◆ Directions for this task
Pictures aside, print all of the data below exactly as written.

◆ Data for review
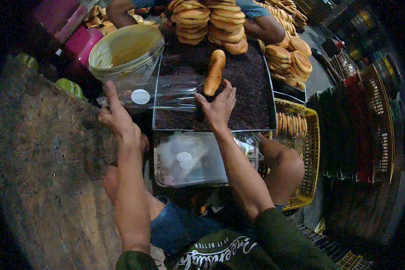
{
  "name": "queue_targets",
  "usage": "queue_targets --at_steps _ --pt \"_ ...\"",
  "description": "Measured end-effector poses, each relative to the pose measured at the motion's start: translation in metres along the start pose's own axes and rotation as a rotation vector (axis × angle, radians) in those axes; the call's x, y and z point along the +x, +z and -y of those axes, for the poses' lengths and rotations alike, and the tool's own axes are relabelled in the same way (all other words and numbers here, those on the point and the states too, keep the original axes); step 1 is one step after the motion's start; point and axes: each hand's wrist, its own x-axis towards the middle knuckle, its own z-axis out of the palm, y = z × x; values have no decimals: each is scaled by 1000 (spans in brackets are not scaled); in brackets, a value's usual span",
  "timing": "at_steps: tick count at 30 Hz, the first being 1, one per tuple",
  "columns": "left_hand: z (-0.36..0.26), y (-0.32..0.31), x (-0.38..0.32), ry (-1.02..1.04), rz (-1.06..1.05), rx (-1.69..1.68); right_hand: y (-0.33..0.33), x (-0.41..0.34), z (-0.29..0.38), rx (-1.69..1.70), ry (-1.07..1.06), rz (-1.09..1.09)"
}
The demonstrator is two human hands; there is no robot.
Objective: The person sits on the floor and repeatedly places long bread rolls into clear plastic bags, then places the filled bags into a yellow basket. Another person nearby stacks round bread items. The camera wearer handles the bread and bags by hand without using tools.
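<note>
My left hand [116, 113] grips the closed end of a clear plastic bag [175, 92] that bears a round white sticker [140, 97]. The bag stretches sideways over a dark-surfaced tray [246, 111]. Beside the bag's right end is my right hand [220, 104], thumb and fingers spread apart. An elongated golden bread roll [215, 72] is over the tray, its near end between that thumb and the fingers; whether they touch it is unclear. Two tall stacks of flat round buns [190, 20] stand at the tray's far side.
A smeared, pale bucket [126, 45] leans at the tray's left. Below the tray, a pan holds clear plastic bags [195, 162]. More buns fill a yellow plastic crate [315, 135] and piles [278, 55] at right. Another person's knee [270, 30] shows across the tray.
</note>
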Motion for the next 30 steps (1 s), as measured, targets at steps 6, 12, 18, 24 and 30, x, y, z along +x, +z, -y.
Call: queue_targets --at_steps 6,12,18,24,30 --pt "37 -24 8 -140 31 -183 4 35 -26 327 350 191" --pt "32 -22 7 -191 115 -215 -197 57 -27 1109 573 416" --pt "35 -5 -40 -138 480 -266 -216 64 13 840 376 585" --pt "8 10 -136 -390 789 -323 -228 49 12 958 370 727" --pt "0 40 -174 -793 811 -630 -244 21 4 262 -459 36"
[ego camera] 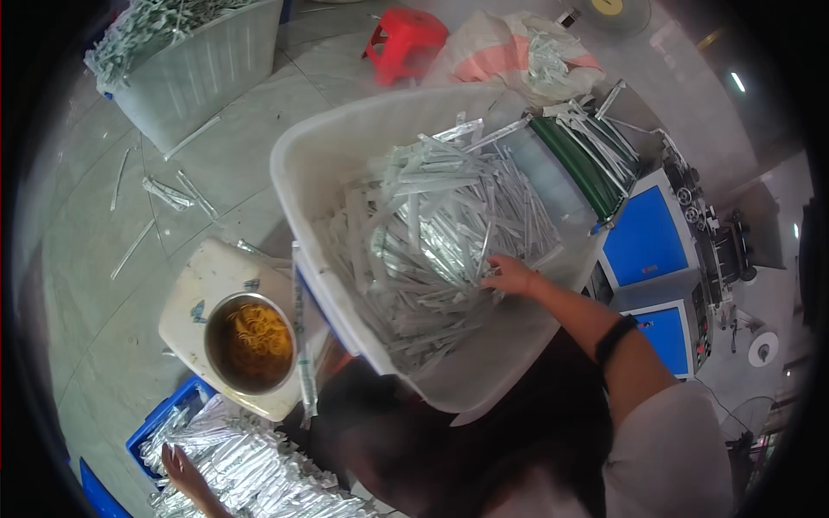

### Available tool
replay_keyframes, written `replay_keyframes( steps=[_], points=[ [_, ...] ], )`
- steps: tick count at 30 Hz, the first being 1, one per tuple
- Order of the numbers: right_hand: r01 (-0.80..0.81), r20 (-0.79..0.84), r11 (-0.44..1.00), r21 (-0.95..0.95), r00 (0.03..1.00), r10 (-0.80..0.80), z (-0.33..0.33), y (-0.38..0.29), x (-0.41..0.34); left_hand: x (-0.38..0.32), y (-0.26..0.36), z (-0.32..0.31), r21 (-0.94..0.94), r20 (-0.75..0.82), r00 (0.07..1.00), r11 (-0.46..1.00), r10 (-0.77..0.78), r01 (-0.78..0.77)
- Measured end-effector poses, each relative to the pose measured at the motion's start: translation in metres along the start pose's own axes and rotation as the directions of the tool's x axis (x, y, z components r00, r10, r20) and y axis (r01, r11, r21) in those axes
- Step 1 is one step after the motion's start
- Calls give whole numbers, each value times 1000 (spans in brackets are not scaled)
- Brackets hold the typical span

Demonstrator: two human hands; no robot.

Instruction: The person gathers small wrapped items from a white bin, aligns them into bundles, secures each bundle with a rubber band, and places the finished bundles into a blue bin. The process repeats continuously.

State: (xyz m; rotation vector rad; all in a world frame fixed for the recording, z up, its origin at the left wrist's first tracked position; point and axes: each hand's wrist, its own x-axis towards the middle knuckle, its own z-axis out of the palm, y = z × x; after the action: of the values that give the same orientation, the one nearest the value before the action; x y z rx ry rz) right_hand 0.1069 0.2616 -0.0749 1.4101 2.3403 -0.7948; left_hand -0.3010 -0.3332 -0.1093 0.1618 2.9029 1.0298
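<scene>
A large white plastic tub (291,188) stands before me, heaped with long, thin silvery foil sachets (440,226). My right hand (510,275) reaches over its near right part, fingers bent at the edge of the heap; whether it grips a sachet cannot be told. At the lower left, my left hand (183,471) lies on a thick layer of silvery sachets (259,466) in a blue crate (144,432), its fingers slightly apart. Between the two containers, a steel bowl (208,343) of yellow rubber bands (262,333) sits on a cream-coloured stool (184,311).
A machine with blue panels (649,236) and a green conveyor belt (573,168) carrying sachets adjoins the tub's right side. Beyond are a red plastic stool (408,45), a woven sack (492,55) and another full white tub (201,84). Loose sachets (170,193) lie on the tiled floor.
</scene>
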Motion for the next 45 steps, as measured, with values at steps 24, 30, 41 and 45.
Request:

◆ The completed task
{
  "name": "queue_targets",
  "usage": "queue_targets --at_steps _ --pt \"_ ...\"",
  "description": "Measured end-effector poses, each relative to the pose measured at the motion's start: translation in metres along the start pose's own axes and rotation as a rotation vector (axis × angle, radians) in those axes; the call's x, y and z point along the +x, +z and -y of those axes, for the poses' lengths and rotations alike, and the tool's own axes are relabelled in the same way (all other words and numbers here, those on the point and the states too, keep the original axes); step 1 is one step after the motion's start; point and axes: each hand's wrist, its own x-axis towards the middle knuckle, its own z-axis out of the palm, y = z × x; values have no decimals: each is scaled by 1000 (spans in brackets are not scaled); in brackets, a value's usual span",
  "timing": "at_steps: tick count at 30 Hz, the first being 1, one per tuple",
  "columns": "left_hand: z (-0.36..0.26), y (-0.32..0.31), x (-0.38..0.32), ry (-1.02..1.04), rz (-1.06..1.05), rx (-1.69..1.68); right_hand: y (-0.33..0.33), x (-0.41..0.34), z (-0.29..0.38), rx (-1.69..1.70), ry (-1.07..1.06), rz (-1.09..1.09)"
}
The demonstrator is two human hands; there is no robot.
Objective: The person sits on the floor and repeatedly places long bread rolls into clear plastic bags, then places the filled bags into a yellow basket. Another person nearby stacks round bread items. The camera wearer handles the bread and bags by hand without using tools.
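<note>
My left hand [116, 113] grips the closed end of a clear plastic bag [175, 92] that bears a round white sticker [140, 97]. The bag stretches sideways over a dark-surfaced tray [246, 111]. Beside the bag's right end is my right hand [220, 104], thumb and fingers spread apart. An elongated golden bread roll [215, 72] is over the tray, its near end between that thumb and the fingers; whether they touch it is unclear. Two tall stacks of flat round buns [190, 20] stand at the tray's far side.
A smeared, pale bucket [126, 45] leans at the tray's left. Below the tray, a pan holds clear plastic bags [195, 162]. More buns fill a yellow plastic crate [315, 135] and piles [278, 55] at right. Another person's knee [270, 30] shows across the tray.
</note>
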Motion for the next 30 steps (1 s), as measured, targets at steps 6, 12, 18, 24 and 30, x, y, z along +x, +z, -y.
Call: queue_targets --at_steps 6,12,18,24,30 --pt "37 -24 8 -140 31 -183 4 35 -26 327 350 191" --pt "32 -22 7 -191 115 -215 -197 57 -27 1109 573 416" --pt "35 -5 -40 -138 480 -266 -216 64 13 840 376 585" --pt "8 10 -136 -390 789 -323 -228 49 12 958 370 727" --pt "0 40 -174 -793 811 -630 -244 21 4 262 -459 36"
[ego camera] 

### Available tool
replay_keyframes, written `replay_keyframes( steps=[_], points=[ [_, ...] ], )`
- steps: tick count at 30 Hz, the first being 1, one per tuple
- Order of the numbers: right_hand: r01 (-0.80..0.81), r20 (-0.79..0.84), r11 (-0.44..1.00), r21 (-0.95..0.95), r00 (0.03..1.00), r10 (-0.80..0.80), z (-0.33..0.33), y (-0.38..0.29), x (-0.41..0.34); left_hand: x (-0.38..0.32), y (-0.26..0.36), z (-0.32..0.31), r21 (-0.94..0.94), r20 (-0.75..0.82), r00 (0.07..1.00), r11 (-0.46..1.00), r10 (-0.77..0.78), r01 (-0.78..0.77)
- Measured end-effector poses, each relative to the pose measured at the motion's start: translation in metres along the start pose's own axes and rotation as the directions of the tool's x axis (x, y, z components r00, r10, r20) and y axis (r01, r11, r21) in those axes
- Step 1 is one step after the motion's start
- Calls give whole numbers, each value times 1000 (spans in brackets are not scaled)
- Brackets hold the typical span

Demonstrator: two human hands; no robot.

Instruction: The person gathers small wrapped items from a white bin, aligns them into bundles, secures each bundle with a rubber band, and places the finished bundles into a blue bin. The process repeats continuously.

State: (xyz m; rotation vector rad; all in a world frame fixed for the recording, z up, its origin at the left wrist's first tracked position; point and axes: each hand's wrist, its own x-axis towards the middle knuckle, its own z-axis out of the palm, y = z × x; after the action: of the values that give the same orientation, the one nearest the value before the action; x y z rx ry rz) right_hand 0.1069 0.2616 -0.0749 1.4101 2.3403 -0.7948; left_hand -0.3010 -0.3332 -0.1093 0.1618 2.9029 1.0298
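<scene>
A large white plastic tub (291,188) stands before me, heaped with long, thin silvery foil sachets (440,226). My right hand (510,275) reaches over its near right part, fingers bent at the edge of the heap; whether it grips a sachet cannot be told. At the lower left, my left hand (183,471) lies on a thick layer of silvery sachets (259,466) in a blue crate (144,432), its fingers slightly apart. Between the two containers, a steel bowl (208,343) of yellow rubber bands (262,333) sits on a cream-coloured stool (184,311).
A machine with blue panels (649,236) and a green conveyor belt (573,168) carrying sachets adjoins the tub's right side. Beyond are a red plastic stool (408,45), a woven sack (492,55) and another full white tub (201,84). Loose sachets (170,193) lie on the tiled floor.
</scene>
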Motion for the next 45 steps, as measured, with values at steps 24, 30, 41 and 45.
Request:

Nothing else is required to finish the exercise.